The Canadian laboratory's role in eradicating smallpox produced a large quantity of documents that are currently kept in the Aventis Pasteur, Connaught Campus Archives in Toronto. The collection, which has a good part of the technical documentation, helps reconstruct the scientific practices involved in the vaccine's production. The administrative and political material provides information about how the laboratories in the developed and developing countries were run, has more personal documents about scientific friendships and the nature of the collaboration, and also addresses the disputes in the field of international health. In some case, the files contain sources that combine all these three dimensions of historic experience. One such case is Wilson's first trip to Brazil, one of the most important countries - from the geopolitical, diplomatic and epidemiological viewpoints - for the WHO Smallpox Eradication Programme, the last endemic country in the region of the Americas.

Wilson's journey in April 1967, amidst the enthusiasm in Canada for the commemorations of the country's centenary, was made during the first years of the military dictatorship in Brazil (1964-1985). His travel notes, rewritten on his return to Canada, are intriguing from the different levels of reported experiences and observations. Wilson visited IOC, Butantan, and the Recife and Porto Alegre laboratories. Notes about addresses and phone numbers of institutions and scientists are found alongside technical descriptions of vaccine production methods; admiration for the natural wonders, national monuments and tourist attractions; appreciation of sounds and symbols are followed by assessments of the personalities of the top scientists in public health or comments on how public administration works.

How important was it for this Canadian, involved in his own also nationalist commemorations of Canada's centenary, to understand Brazilian scientific and political nationalism? Would the quality of the hotel where he stayed or the meal in the restaurant be of importance for his opinions on the technical problems of producing the smallpox vaccine in Brazil, particularly in IOC? Would his appreciation of the quality of the laboratory facilities be affected by the unexpected interruption of children running in and out in the middle of his visit? These are questions that can be raised for history and sociology of international scientific cooperation.
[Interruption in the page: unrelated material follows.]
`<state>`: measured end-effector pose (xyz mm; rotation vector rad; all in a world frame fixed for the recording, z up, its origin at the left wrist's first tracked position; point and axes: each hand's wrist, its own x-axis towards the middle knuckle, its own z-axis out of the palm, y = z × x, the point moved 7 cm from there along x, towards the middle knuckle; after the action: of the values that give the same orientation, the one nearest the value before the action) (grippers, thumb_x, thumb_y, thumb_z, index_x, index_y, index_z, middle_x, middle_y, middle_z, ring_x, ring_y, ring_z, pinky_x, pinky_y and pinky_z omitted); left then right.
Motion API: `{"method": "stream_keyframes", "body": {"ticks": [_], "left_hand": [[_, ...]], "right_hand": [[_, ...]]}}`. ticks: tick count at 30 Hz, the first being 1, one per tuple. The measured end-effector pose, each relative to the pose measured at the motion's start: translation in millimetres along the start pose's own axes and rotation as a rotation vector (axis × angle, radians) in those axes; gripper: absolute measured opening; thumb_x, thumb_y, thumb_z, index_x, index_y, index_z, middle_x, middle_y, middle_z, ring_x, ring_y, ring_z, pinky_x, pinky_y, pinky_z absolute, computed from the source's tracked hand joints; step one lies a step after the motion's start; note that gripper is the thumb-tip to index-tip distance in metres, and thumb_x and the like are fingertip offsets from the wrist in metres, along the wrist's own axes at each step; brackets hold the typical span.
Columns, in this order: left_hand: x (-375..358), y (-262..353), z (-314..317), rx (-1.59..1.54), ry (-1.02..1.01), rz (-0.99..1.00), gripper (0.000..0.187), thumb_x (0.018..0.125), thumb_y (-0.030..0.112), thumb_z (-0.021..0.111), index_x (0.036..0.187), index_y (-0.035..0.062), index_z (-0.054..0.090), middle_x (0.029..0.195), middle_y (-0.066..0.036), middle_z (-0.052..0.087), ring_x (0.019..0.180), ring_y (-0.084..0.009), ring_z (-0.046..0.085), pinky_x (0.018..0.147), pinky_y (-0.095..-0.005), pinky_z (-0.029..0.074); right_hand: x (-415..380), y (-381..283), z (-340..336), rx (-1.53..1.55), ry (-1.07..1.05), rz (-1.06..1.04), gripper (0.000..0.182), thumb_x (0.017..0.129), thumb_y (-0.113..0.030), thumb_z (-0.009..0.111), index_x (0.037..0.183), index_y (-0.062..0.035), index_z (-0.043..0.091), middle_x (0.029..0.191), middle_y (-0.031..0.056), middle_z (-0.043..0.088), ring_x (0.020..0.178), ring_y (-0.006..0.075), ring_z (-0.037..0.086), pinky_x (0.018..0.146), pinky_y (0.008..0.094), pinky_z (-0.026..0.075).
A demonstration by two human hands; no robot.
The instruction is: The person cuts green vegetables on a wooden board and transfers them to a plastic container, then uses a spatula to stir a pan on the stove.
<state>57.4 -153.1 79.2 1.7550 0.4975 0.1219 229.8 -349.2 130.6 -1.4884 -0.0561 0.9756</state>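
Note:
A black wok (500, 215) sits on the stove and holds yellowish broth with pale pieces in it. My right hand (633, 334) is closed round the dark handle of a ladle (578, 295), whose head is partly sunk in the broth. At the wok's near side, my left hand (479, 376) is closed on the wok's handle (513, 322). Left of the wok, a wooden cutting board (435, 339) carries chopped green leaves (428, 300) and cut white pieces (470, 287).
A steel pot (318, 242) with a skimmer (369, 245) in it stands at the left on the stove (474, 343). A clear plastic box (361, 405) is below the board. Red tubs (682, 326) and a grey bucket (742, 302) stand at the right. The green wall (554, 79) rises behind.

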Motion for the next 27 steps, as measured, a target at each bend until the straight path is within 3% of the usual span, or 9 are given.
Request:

Wilson's travel notes presuppose a self-attribution of higher scientific sophistication than his hosts. For example, he classifies those who are part of his community (those who graduated or trained in North America) and outsiders. But if such filters can raise questions about the reliability of his portrait of the Brazilian research institutions, should the same doubts be raised about his refined appreciation of the temperament found in the scientific community - for example, the aspirations of senior administrators in Rio de Janeiro, or low regard for the personnel in peripheral laboratories? His scathing comments about the meeting with the director of the Oswald Cruz Institute, Rocha Lagoa (who was to become the Health Minister in the years 1969 to 1972 during the darkest days of the military dictatorship) are paradigmatic from these viewpoints. Why is he dismissive about the Brazilians' experiment in some research areas and does positively assess the scientific capacity and of producing some vaccines, particularly for yellow fever commanded by Fonseca da Cunha? Should we take these personal views as an obstacle to scientific objectivity, or adopt the idea of how it fits and is built into his narrative?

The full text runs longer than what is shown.